Pour instruire leur dossier, Combes répartit les congrégations masculines en trois catégories : « enseignante », « prédicante » et… « commerçante », cette dernière catégorie correspondant aux… chartreux ! Un comble, sachant que ceux-ci s’occupent d’une centaine d’enfants sourds-muets dans leur annexe de Currière. Ils seront expulsés le 29 avril 1903, malgré la mobilisation de 5 000 fidèles venus défendre « leurs » moines. 430 congrégations sont interdites, regroupant des dizaines de milliers de religieux et de religieuses. En 1904, la France rompt ses relations diplomatiques avec le Saint-Siège. Elle y possédait une représentation depuis Louis XI.

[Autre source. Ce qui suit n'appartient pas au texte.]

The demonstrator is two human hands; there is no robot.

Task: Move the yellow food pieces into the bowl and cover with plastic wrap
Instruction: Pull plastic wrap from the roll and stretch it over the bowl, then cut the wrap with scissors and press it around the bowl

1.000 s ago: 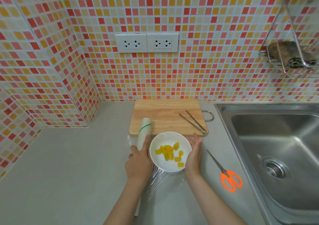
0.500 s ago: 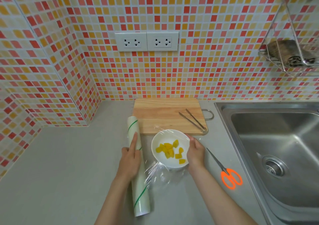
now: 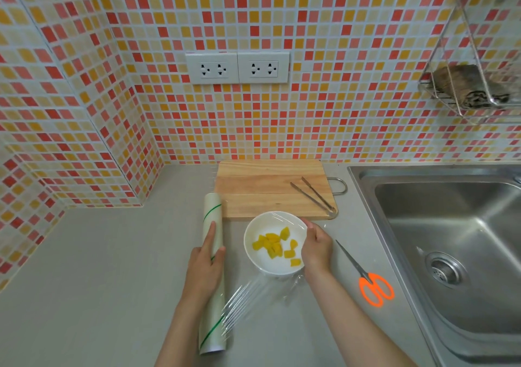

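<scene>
A white bowl [image 3: 260,225] stands on the counter in front of the cutting board, with several yellow food pieces [image 3: 275,246] inside. Clear plastic wrap [image 3: 253,296] stretches from the roll across the bowl, its film wrinkled on the counter in front. The plastic wrap roll [image 3: 212,304] lies lengthwise to the left of the bowl. My left hand [image 3: 204,268] rests on the roll with the index finger extended along it. My right hand [image 3: 317,247] grips the bowl's right rim, pressing the film there.
A wooden cutting board [image 3: 270,189] lies behind the bowl with metal tongs [image 3: 314,196] on its right side. Orange-handled scissors [image 3: 366,279] lie right of the bowl. A steel sink [image 3: 451,242] is at the right. Tiled walls close the back and left.
The roll has been drawn away from the bowl to the left and laid flat, stretching film over the bowl. My right hand shifted up along the bowl's right rim.
</scene>
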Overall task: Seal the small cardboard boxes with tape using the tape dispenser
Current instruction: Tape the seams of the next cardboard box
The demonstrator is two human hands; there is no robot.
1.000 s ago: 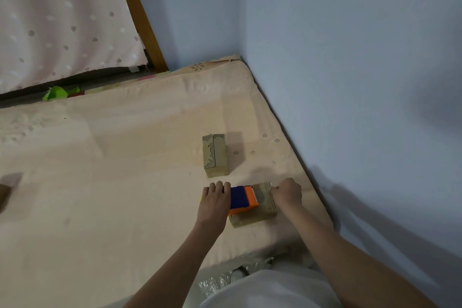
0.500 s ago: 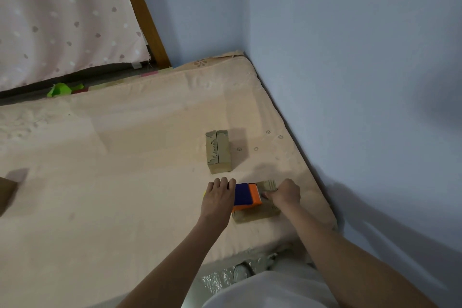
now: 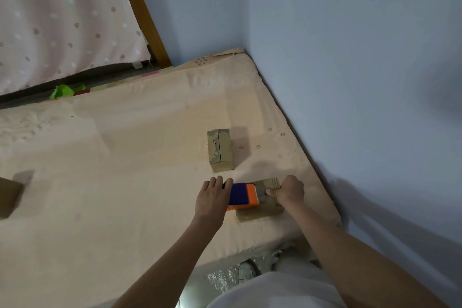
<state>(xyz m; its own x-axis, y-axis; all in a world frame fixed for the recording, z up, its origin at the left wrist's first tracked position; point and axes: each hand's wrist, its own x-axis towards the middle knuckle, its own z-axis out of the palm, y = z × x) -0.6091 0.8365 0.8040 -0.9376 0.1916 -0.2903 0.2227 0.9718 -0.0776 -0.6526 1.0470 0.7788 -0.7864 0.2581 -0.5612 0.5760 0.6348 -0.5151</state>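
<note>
- the left hand (image 3: pixel 212 201) gripped the blue and orange tape dispenser (image 3: pixel 242 196), fingers curled over its end.
- the right hand (image 3: pixel 288 190) pinched the top of the near cardboard box (image 3: pixel 260 211), on which the dispenser lay.
- a second box (image 3: pixel 220 150) stood just beyond on the mattress (image 3: pixel 125 170).

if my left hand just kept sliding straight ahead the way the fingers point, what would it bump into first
Most likely the second cardboard box, which stands on the mattress just beyond the left hand holding the tape dispenser. The fingers point toward its near left corner, so it could slip past on the left; depth is unclear.
</note>
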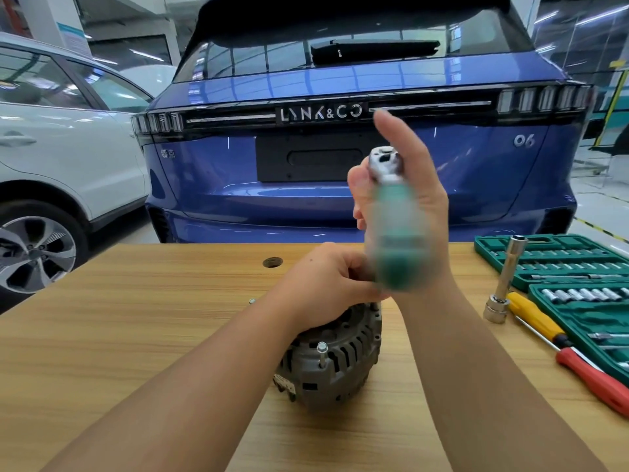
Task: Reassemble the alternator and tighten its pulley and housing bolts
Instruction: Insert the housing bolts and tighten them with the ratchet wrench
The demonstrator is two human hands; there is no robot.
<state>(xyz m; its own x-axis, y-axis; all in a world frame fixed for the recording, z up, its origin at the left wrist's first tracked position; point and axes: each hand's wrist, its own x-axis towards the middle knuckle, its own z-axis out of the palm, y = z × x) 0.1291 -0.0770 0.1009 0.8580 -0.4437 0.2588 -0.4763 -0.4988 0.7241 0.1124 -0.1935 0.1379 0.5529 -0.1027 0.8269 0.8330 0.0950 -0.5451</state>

« Neutralité confessionnelle »
C’est à l’issue de ces événements qu’est discuté le projet de loi de séparation des Églises et de l’État. Mais les choses ont changé. Le ministère Combes a chuté en janvier 1905. C’est Aristide Briand qui défendra ce texte devant les chambres. Négociateur habile, le nouveau rapporteur joue l’apaisement : il ne veut pas détruire l’Église mais plaide pour la « neutralité confessionnelle de l’État ». Sa loi, assure-t-il, n’est pas une loi de persécution : il s’agit au contraire de rendre à l’Église sa liberté en mettant fin au régime concordataire qui régit ses relations avec le gouvernement depuis 1802. Le Concordat napoléonien confie en effet la nomination des évêques au gouvernement, au point qu’on les a parfois comparés à des « préfets violets ». Que gagnerait l’Église à se soumettre à un régime athée depuis l’avènement de la IIIe République ?
Adoptée par la Chambre des députés par 341 voix contre 233, puis par le Sénat, la loi de Séparation sera promulguée le 9 décembre 1905. L’État s’éloigne de l’Église. Une page de l’histoire de France se tourne. Il faudra attendre la canonisation de Jeanne d’Arc en 1920, par Benoît XV, pour que la France renoue le dialogue avec le Saint-Siège.